Res Life at UMass Amherst touts the ability of its program to "deliver the education at home." The Shaha troupe, for example, "increases the opportunity to impact the students who wouldn't go out of their way to attend events related to diversity issues." This can seem rather charmingly disingenuous, until one realizes that courses of the kind described in this posting are clearly what Res Life wants to deliver "at home" (i.e., in the dorms themselves) to the UMass students.

If a student living in university housing at UMass wanted a different view of race in America than the one represented by the Shaha troupe, she would have a hard time finding it on the UMass campus, and quite likely could not find it at all. Nor would she be likely to find it at any of UMass Amherst's five locally affiliated colleges.

In fact, as the "deliver it to the home" slogan makes clear, the aim of Res Life programming at UMass, including the Shaha Troupe itself, is to get the message of critical race theory to students who are either uninterested or too busy to actually take courses for credit of the kind outlined above.

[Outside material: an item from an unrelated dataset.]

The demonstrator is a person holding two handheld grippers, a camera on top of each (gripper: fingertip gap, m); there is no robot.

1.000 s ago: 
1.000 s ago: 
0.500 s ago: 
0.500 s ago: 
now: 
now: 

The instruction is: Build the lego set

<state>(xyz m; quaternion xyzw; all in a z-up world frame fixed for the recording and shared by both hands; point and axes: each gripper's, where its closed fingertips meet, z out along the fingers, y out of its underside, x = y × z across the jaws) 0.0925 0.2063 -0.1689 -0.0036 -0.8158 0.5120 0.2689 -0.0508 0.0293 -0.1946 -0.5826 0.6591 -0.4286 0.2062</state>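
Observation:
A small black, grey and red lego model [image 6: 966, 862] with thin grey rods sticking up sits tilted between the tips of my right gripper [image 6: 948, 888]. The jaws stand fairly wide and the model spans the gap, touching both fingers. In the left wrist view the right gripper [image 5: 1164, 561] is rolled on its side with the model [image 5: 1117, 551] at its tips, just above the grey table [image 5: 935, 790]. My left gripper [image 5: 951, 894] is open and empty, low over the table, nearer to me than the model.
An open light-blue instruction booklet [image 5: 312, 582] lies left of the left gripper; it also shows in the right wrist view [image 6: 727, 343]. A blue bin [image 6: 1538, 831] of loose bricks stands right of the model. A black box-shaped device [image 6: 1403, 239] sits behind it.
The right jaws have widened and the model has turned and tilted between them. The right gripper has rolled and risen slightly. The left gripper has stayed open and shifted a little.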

That would seem to be the whole point. At UMass, students shouldn't be able to escape such indoctrination: it is regarded by Res Life and the entire administration there as an absolutely essential part of their education. If they can't or won't get it in the classroom, Res Life will see to it that it is delivered to them in their living spaces.

POSTSCRIPT: This posting has been an attempt to substantiate the claim that there is "no escape" at UMass Amherst from a very one-eyed, ideologically imbalanced view of race and ethnicity in America. I have attempted to be fair, and to do honest canvassing of course offerings and other materials available on the UMass Amherst web site. I found nothing to suggest that a countervailing or more balanced, thoughtful, or nuanced account of these matters is available at the campus. However, I cannot claim that the search has been exhaustive, partly because some pages I wanted to view were password protected, and I had no access to them. It was particularly disappointing to be unable to view the most recent syllabi for EDUC 258 and EDUC 291E, which were discussed in the previous posting. A page on the Ed Department web site says: "For description of courses numbered from 100 to 499, go to SPIRE on the University's website: www.umass.edu. But the SPIRE link there leads to a secured HTML page (https) that asks for a password. There is also a web page listing six courses taught by Dr. Page. There is a link to a description of one of these, but it too was blocked: "Forbidden / You don't have permission to access /anth697d on this server. / Apache/2.0.52 (Red Hat) Server at courses.umass.edu Port 80."

Page and the School of Ed might have reasons for blocking general access to this information, but none are given on its web site.